Nyx était bien trop dangereuse pour risquer de la perdre entre les mains de
Gepetto. Pourtant, le vieux criminel devait mourir, et Nyx était la personne
idéale pour ce travail.
« Réfléchissez-y.
à la fin, tout ce que je veux, c’est que Gepetto crève dans un caniveau sans
qu’on sache ce qui lui est arrivé. Ma proposition reste ouverte. Maintenant,
retirez-vous. » Nyx, sans un mot se dirigea vers la sortie.
Elle
marcha jusqu’à sa moto qu’elle enfourcha. Cependant, avant d’enclencher le
starter, son casque encore dans les mains, elle lança un regard par-dessus son
épaule. La rue semblait déserte. Pourtant elle ouvrit la bouche.
« Whisper,
j’espère que si tu me suis, c’est uniquement parce que je te fascine.

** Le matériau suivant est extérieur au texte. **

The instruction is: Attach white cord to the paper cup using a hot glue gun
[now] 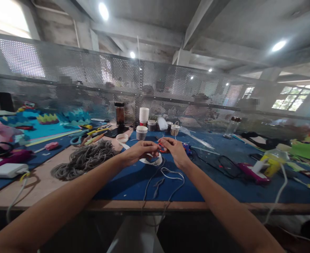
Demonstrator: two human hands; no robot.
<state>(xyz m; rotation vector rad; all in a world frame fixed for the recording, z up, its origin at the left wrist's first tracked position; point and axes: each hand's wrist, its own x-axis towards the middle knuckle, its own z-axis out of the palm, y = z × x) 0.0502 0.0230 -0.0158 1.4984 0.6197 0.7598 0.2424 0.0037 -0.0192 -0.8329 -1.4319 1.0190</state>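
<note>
My left hand point(141, 151) and my right hand point(176, 150) meet above the blue mat, fingertips almost touching. Both are closed in a pinch. A small red-orange object point(163, 149) shows at my right fingers; its kind is too small to make out. What my left fingers pinch is hidden. Beneath them lies a white paper strip or ring point(152, 161) with dark marks. A thin pale cord point(181, 181) loops over the mat and hangs past the table's front edge. A small grey scrap point(158, 188) lies between its strands.
Left of my hands sits a heap of grey cord point(88, 158). Behind stand paper cups point(143, 116), a small tub point(141, 133) and a brown jar point(120, 114). A purple glue gun point(253, 173) and a yellow-filled bottle point(275, 160) are at right. A perforated metal screen point(165, 80) closes the back.
</note>
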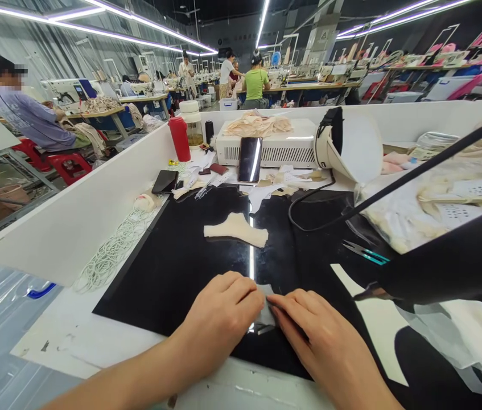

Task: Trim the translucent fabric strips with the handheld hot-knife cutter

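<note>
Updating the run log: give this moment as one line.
left hand: on grey sheet; right hand: on same sheet; cream cutout: beyond hands, on black surface; thread snips: right of hands

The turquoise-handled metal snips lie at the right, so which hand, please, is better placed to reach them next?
Probably the right hand: it is nearer the snips, while the left hand lies farther across. Both hands, though, are at a small translucent grey sheet.

Mat (147,285) lies open left of the hands (223,310); cable (394,187) bars forward-right.
</note>
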Tool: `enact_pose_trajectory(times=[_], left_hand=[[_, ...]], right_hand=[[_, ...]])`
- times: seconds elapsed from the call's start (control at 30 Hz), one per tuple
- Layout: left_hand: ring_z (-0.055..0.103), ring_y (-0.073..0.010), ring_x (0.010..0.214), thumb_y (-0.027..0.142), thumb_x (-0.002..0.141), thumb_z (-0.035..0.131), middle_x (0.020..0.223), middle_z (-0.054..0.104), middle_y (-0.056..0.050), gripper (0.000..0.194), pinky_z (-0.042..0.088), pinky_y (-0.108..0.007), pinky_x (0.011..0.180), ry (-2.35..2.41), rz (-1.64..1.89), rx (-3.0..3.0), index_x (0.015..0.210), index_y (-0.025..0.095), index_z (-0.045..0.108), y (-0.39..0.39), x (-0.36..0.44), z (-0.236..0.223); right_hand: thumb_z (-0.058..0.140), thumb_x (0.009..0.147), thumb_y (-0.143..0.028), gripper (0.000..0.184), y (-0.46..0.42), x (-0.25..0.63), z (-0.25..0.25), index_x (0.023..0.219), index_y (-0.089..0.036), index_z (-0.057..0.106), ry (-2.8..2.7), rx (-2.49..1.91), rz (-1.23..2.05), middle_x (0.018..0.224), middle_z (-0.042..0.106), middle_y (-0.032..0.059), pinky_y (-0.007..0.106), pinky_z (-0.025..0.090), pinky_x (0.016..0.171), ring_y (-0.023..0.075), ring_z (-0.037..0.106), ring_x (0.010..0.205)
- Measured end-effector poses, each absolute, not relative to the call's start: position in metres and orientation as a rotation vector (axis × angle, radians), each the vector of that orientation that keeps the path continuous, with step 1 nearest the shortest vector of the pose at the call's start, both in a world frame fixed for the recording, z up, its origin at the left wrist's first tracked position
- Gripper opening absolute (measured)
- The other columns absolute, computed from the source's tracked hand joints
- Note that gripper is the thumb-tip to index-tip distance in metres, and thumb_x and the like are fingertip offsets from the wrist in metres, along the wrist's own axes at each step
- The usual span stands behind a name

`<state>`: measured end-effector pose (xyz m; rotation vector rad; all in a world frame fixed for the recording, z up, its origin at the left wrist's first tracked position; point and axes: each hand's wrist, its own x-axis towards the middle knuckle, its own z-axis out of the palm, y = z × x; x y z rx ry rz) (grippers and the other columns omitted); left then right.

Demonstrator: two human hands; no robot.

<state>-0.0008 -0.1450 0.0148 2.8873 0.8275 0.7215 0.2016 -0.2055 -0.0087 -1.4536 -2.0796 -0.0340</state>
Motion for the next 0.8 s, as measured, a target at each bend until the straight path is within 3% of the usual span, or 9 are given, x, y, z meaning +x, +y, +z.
enact_pose_trajectory(times=[0.13,0.7,0.8], left_hand=[[0.066,-0.0181,0.105,0.016,0.107,0.053,0.112,0.073,-0.006,0.014,0.056,-0.033,0.099,0.67,0.809,2.898,0.108,0.012,0.065,-0.147,0.003,0.012],[0.073,-0.0183,0.108,0.024,0.111,0.046,0.112,0.077,-0.006,0.025,0.06,-0.033,0.099,0.649,0.837,2.994,0.111,0.011,0.068,-0.148,0.005,0.011],[0.073,-0.018,0.108,0.025,0.111,0.045,0.111,0.077,-0.006,0.026,0.06,-0.033,0.1,0.652,0.837,2.998,0.111,0.011,0.067,-0.148,0.005,0.011]], right_hand=[[0.04,0.109,-0.023,0.028,-0.206,0.201,-0.009,0.11,-0.02,0.068,-2.09,-1.446,-0.039,0.08,0.064,0.0026,0.035,0.051,0.066,0.0183,0.061,0.069],[0.038,0.107,-0.018,0.032,-0.202,0.197,-0.003,0.103,-0.018,0.07,-2.099,-1.431,-0.063,0.077,0.066,0.0037,0.035,0.055,0.059,0.0191,0.064,0.065],[0.041,0.107,-0.019,0.03,-0.205,0.2,0.003,0.108,-0.018,0.07,-2.078,-1.381,-0.1,0.085,0.07,0.0062,0.035,0.057,0.061,0.0193,0.067,0.07]])
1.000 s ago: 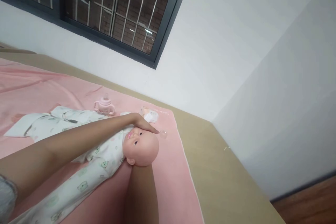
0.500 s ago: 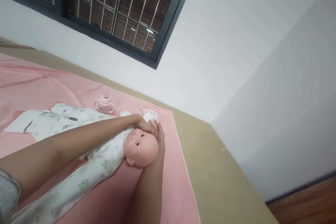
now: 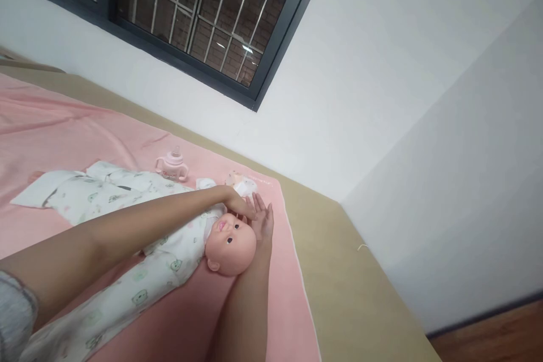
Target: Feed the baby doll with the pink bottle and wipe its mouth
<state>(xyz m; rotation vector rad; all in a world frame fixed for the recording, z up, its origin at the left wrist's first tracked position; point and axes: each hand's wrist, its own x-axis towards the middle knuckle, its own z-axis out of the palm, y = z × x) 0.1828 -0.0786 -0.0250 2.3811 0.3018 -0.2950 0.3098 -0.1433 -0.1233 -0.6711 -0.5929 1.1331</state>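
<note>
A bald baby doll (image 3: 231, 246) lies on its back, face up, in a white suit with a green animal print. My left arm reaches across its chest, and my left hand (image 3: 238, 202) is at the far side of its head, fingers stretched towards my other palm. My right forearm passes behind the top of the head, close against it. Beyond the head, my right hand (image 3: 263, 219) is open, its fingers spread and palm up beside my left fingertips. Whether anything small lies between the hands cannot be made out.
A pink two-handled baby bottle (image 3: 173, 164) stands behind the doll. A small patterned cloth item (image 3: 241, 182) lies beyond my hands. Under them is a pink sheet (image 3: 292, 294) on a tan surface (image 3: 339, 271), bordered by a white wall (image 3: 339, 96) and a barred window (image 3: 212, 17).
My right hand has opened out from the doll's head, its fingers more spread and palm more visible. The doll's head appears slightly lower and to the right; the view has shifted a little.
</note>
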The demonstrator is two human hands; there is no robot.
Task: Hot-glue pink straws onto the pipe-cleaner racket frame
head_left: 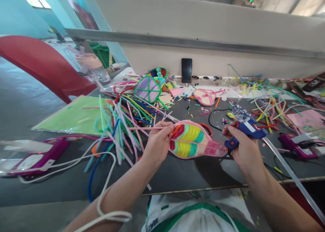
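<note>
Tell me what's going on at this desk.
A person holds a colorful craft by its wide end in the left hand, a pink strand running out from the fingers. The right hand grasps a blue glue gun near the craft's narrow pink end; whether they touch is unclear. Loose strands lie piled to the left.

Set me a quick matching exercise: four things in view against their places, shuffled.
1. Blue plastic glue gun
2. Yellow-striped, pink-edged fuzzy craft piece
3. Black rectangular phone
4. Light-green flat sheet

A. Upright against the pale panel
B. Pinched by the left hand
C. On the dark table, left part
D. Held in the right hand

Pairs: 1-D; 2-B; 3-A; 4-C.
</note>
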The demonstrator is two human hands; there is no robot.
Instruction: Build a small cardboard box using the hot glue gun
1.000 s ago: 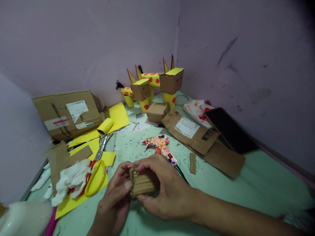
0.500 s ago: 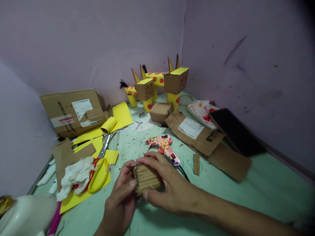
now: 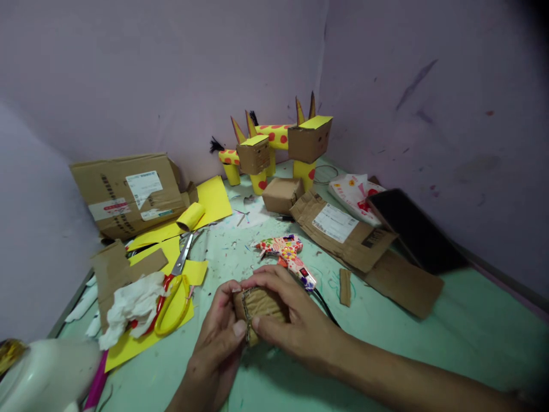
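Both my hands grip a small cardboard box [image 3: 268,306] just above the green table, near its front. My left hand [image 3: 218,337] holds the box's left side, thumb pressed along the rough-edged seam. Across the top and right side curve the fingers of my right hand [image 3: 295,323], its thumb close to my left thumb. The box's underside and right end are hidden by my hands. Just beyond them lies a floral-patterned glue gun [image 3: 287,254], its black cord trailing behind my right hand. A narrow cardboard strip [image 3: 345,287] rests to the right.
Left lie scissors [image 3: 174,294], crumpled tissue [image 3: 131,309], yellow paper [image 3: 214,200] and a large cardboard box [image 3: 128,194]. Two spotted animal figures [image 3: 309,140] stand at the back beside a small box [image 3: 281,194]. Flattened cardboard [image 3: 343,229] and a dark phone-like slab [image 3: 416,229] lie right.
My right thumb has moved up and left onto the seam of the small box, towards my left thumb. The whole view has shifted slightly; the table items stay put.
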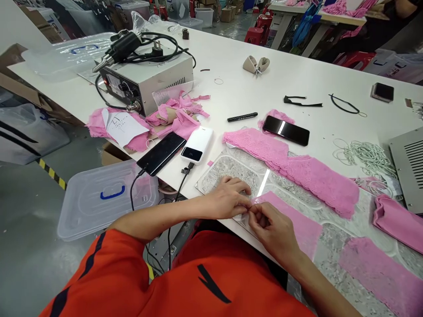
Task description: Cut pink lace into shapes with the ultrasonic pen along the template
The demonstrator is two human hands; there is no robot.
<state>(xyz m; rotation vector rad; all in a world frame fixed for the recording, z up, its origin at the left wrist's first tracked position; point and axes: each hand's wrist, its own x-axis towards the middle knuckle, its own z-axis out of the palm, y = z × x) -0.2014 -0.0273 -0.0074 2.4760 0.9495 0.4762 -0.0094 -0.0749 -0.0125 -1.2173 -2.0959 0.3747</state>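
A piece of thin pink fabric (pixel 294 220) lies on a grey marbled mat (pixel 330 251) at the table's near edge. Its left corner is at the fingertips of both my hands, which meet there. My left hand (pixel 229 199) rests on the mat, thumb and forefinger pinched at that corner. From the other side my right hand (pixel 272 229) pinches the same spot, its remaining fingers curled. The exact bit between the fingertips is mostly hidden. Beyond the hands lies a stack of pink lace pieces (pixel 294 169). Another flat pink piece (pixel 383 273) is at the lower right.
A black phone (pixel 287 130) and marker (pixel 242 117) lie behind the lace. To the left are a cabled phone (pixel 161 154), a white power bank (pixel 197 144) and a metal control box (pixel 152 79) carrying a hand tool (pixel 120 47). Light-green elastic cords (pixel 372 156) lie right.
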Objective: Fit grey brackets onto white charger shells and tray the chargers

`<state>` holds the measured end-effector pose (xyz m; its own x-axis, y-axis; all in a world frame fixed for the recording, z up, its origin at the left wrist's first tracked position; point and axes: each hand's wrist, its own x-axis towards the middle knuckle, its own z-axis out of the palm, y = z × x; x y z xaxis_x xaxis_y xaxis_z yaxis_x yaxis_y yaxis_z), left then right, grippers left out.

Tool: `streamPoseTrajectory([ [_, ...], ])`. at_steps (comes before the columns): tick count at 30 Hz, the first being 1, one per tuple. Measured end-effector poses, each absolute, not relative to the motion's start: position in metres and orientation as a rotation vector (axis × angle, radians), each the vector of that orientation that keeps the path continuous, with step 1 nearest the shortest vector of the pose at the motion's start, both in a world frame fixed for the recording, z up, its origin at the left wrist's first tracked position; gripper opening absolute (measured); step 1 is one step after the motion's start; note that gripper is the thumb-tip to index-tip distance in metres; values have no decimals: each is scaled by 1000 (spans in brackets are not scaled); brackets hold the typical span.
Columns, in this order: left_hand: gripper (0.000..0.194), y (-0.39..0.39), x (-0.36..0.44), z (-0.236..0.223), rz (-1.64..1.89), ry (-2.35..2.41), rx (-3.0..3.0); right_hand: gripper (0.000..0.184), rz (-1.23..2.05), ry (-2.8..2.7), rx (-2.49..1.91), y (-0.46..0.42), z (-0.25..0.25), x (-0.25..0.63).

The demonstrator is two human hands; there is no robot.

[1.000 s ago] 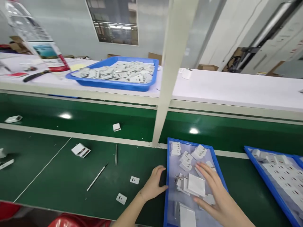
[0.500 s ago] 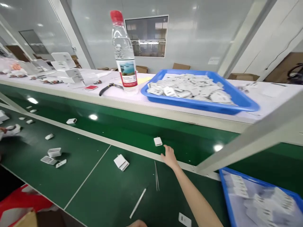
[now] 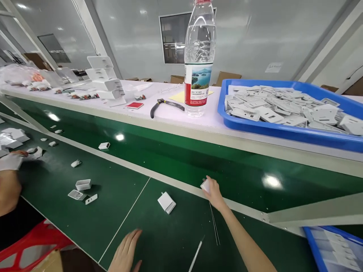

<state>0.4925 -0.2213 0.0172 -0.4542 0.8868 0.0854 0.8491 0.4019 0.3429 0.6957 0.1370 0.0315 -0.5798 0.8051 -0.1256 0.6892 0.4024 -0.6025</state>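
My right hand (image 3: 214, 193) reaches out to the pale rail between the green belts and is closed around a small white plastic part (image 3: 205, 185). My left hand (image 3: 125, 252) lies flat and open on the near green belt (image 3: 85, 219), holding nothing. A white charger housing (image 3: 166, 202) lies between the two hands. Thin tweezers (image 3: 214, 223) and a slim metal rod (image 3: 196, 255) rest just below my right wrist.
A water bottle (image 3: 199, 56), pliers (image 3: 165, 105) and a blue tray (image 3: 286, 128) of white parts sit on the white shelf. Several white parts (image 3: 83, 184) lie scattered at left, near another person's gloved hand (image 3: 13, 160). A second blue tray (image 3: 331, 245) is at lower right.
The view swung left. My right hand left the blue tray, reached to the rail and closed on the small white part. My left hand came flat onto the belt.
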Motion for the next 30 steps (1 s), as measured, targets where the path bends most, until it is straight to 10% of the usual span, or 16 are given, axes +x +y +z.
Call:
streamPoseTrajectory([
  [7, 110, -51, 450, 56, -37, 1742, 2248, 75, 1072, -2488, -1026, 49, 52, 733],
  [18, 93, -21, 432, -4, 482, 1324, 2128, 55, 1005, -2087, -1330, -14, 10, 688],
  [30, 75, -47, 427, -68, 900, 1220, 1773, 82, 1024, -2254, -1366, -44, 5, 632],
])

— Pourquoi tu fais affaire avec
Jean-Pierre Le Mène ? demanda une voix qui semblait sortie de nulle part.
— Je pourrais te le dire, mais après cela,
je serai obligée de te tuer. » répondit Nyx avec un petit clin d’œil
malicieux.
Comme
sorti de nulle part, Whisper se matérialisa et lança à Nyx un regard de défi.
Il n’y avait aucune trace de peur dans ses yeux. Pas plus que dans ceux de Nyx.
En revanche, l’envie de tuer était bien présente. Finalement, Nyx enfila son
casque, et démarra son véhicule.
« Si
je te revois dans les parages, Devreaux en entendra parler. Et ce sera
peut-être la dernière chose qu’on se dira, lui et moi.
— Tu menaces Lionel Devreaux ? »
Mais
Nyx ne lui répondit pas. Le moteur de sa moto rugissait, et sa silhouette
s’éloignait dans la jungle des rues.